Geoestratégia e sustentabilidade
Nos últimos dois séculos, a população mundial tem crescido a um ritmo vertiginoso, exigindo-se, cada vez mais, do meio ambiente o acesso e a exploração dos recursos naturais, para sustentar o desenvolvimento e o crescimento económicos das sociedades. Dada a escassez e a distribuição heterogénea desses mesmos recursos, em muitas das regiões mundiais têm ocorrido crises e conflitos armados, tendo por base disputas pelo acesso a fontes naturais, a exemplo da energia (hidrocarbonetos), de minerais estratégicos, nas designadas “terras raras”, e de recursos hídricos.
A (in)sustentabilidade ambiental deve ser vista, por isso, como uma das principais consequências da (in)segurança humana à escala global, sendo a depredação e a exploração intensiva dos recursos naturais duas das suas principais causas. A relação (íntima) que podemos encontrar entre esta tipologia de atividades e as práticas de organizações criminosos que se dedicam ao tráfico de minerais densificam os impactos locais, regionais e internacionais, fomentando um modelo de economia paralela e explorando as populações, que veem nessas práticas um dos únicos meios de subsistência, quando todos os restantes falharam.
A este respeito importa identificar a insegurança a que assistimos nos últimos anos nos golfos da Guiné e de Áden, dois dos locais onde a pirataria mais tem prosperado em termos mundiais. A exploração de recursos piscatórios e a tensão cada vez mais crescente pelo acesso a bens essenciais arrastaram grande parte das populações da Somália a apoiar, ativa e passivamente, os grupos armados e terroristas que têm atuado em toda a região do Corno de África.
A sustentabilidade é, igualmente, gravemente condicionada pela extração ilícita, que põe em causa a segurança do próprio habitat.

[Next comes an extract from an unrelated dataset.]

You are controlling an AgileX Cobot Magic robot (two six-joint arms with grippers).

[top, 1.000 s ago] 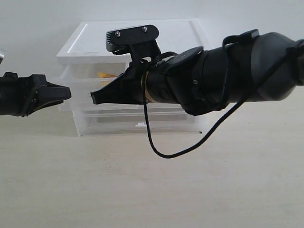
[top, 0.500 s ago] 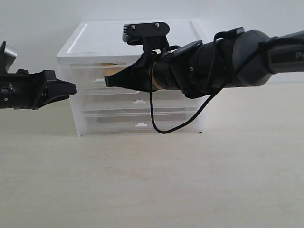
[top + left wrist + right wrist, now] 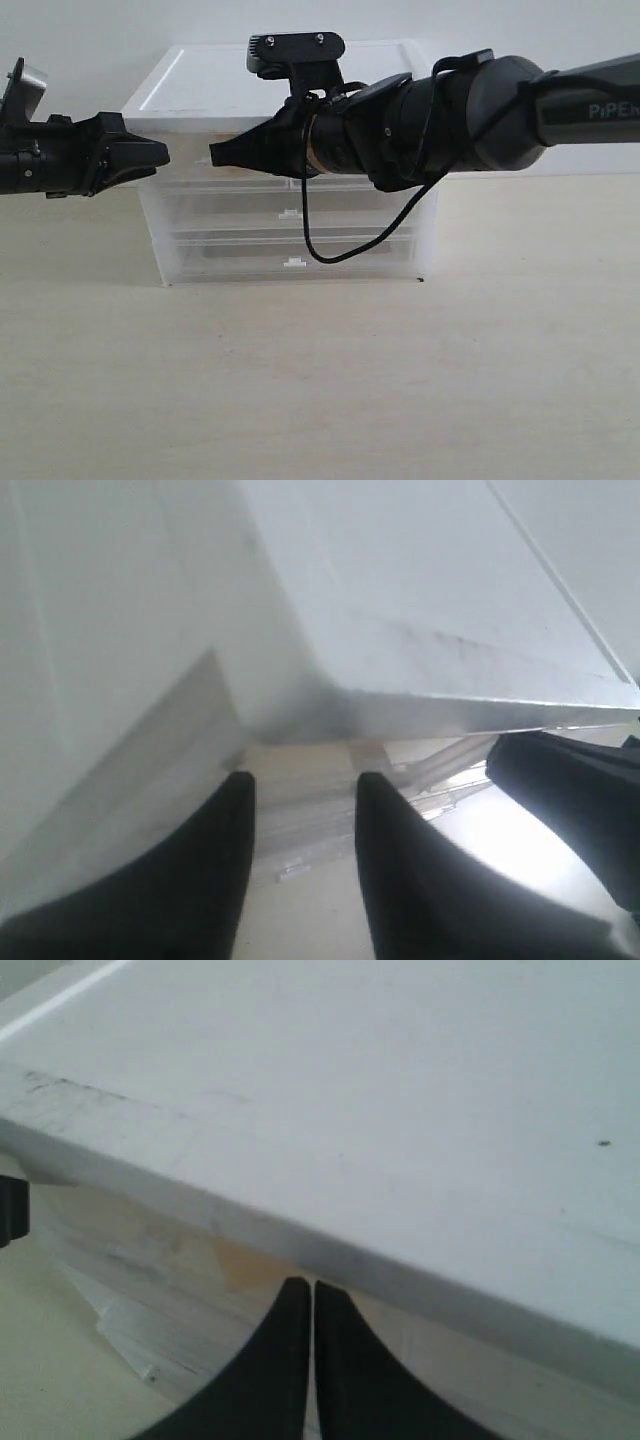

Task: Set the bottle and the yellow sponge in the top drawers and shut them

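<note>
Up since 1 s ago: both arms, now level w/ top of drawer unit (image 3: 300, 235). Top drawers (image 3: 190, 175) look pushed in. R gripper (image 3: 213, 155) shut, empty; L gripper (image 3: 165, 152) part open, empty. Sponge (image 3: 243, 1263) shows thru drawer front.

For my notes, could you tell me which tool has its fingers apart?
The left tool: a clear gap shows between its fingers, whereas the right tool has its fingers pressed together.

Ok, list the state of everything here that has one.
left gripper, open, empty.
right gripper, shut, holding nothing.
top drawers, look pushed in, partly hidden.
wide drawers, closed.
yellow sponge, inside a top drawer, showing through it.
</note>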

O Delta do Níger constitui um dos muitos exemplos desta relação entre extração paralela e ilegal e as graves consequências ambientais. Nesta região da Nigéria, a exploração de hidrocarbonetos (petróleo) é, em grande parte, feita por grupos armados, através de refinarias artesanais e clandestinas. O caráter desregulado como estas atividades são realizadas acarreta impactos graves para o ambiente, poluindo as águas e os solos e eliminando a maior parte da fauna e da flora existentes. Também aqui as populações locais ficaram privadas de grande parte dos seus meios de subsistência, tornando-se “reféns” de grupos criminosos e de empresas que, de forma ilícita, promovem essas atividades de extração.
O potencial de conflitualidade pelos recursos está também presente no acesso aos recursos hídricos, sendo o seu controlo um imperativo estratégico que tem funcionado como um estímulo para determinados conflitos. Os efeitos das alterações climáticas e o aumento da população em termos mundiais fizeram aumentar os riscos e as ameaças de conflitos. No Iraque e na Síria, o Estado Islâmico atuou no sentido de tentar controlar algumas fontes de água. Em África, as tensões e os conflitos acontecem pela posse e pelo controlo de recursos hídricos, a exemplo dos que envolvem Angola, Botswana e Namíbia na bacia do rio Okavango. A construção da Grande Barragem do Renascimento Etíope tem gerado grandes tensões entre o Egito e a Etiópia, além do Sudão e do Uganda, atendendo aos impactos que a mesma tem no caudal do Rio Nilo. Para o Egito, o funcionamento desta barragem é considerada uma questão vital, tendo em conta que 90% da sua população depende, direta e indiretamente, deste recurso natural.
Tal como identificado pelo Pacific Institute, as disputas, quase sempre violentas, pela água assumem três vertentes distintas: como raiz dos conflitos, ou seja, a luta pelo controlo da água, sobretudo em situações dominadas pela sua escassez; como arma de conflito, em que os recursos hídricos, ou os próprios sistemas hídricos, são usados como ferramenta no conflito; e, por último, os recursos hídricos ou os sistemas hídricos como vítimas intencionais ou acidentais desses conflitos, através da contaminação.
Para garantir a posse e o controlo dos recursos naturais, os Estados empregam todos os seus instrumentos de poder e as suas capacidades, incluindo as militares, orientando as suas prioridades estratégicas para as regiões onde os mesmos estão mais disponíveis, em quantidade e qualidade, “lutando” assim para serem autossuficientes e se expandirem em termos económicos. Ao assinalarmos os 50 anos da assinatura da Convenção de Estocolmo, estamos não apenas a elevar as questões ambientais, mas igualmente a destacar a sustentabilidade da nossa segurança mundial, profundamente abalada nos últimos tempos.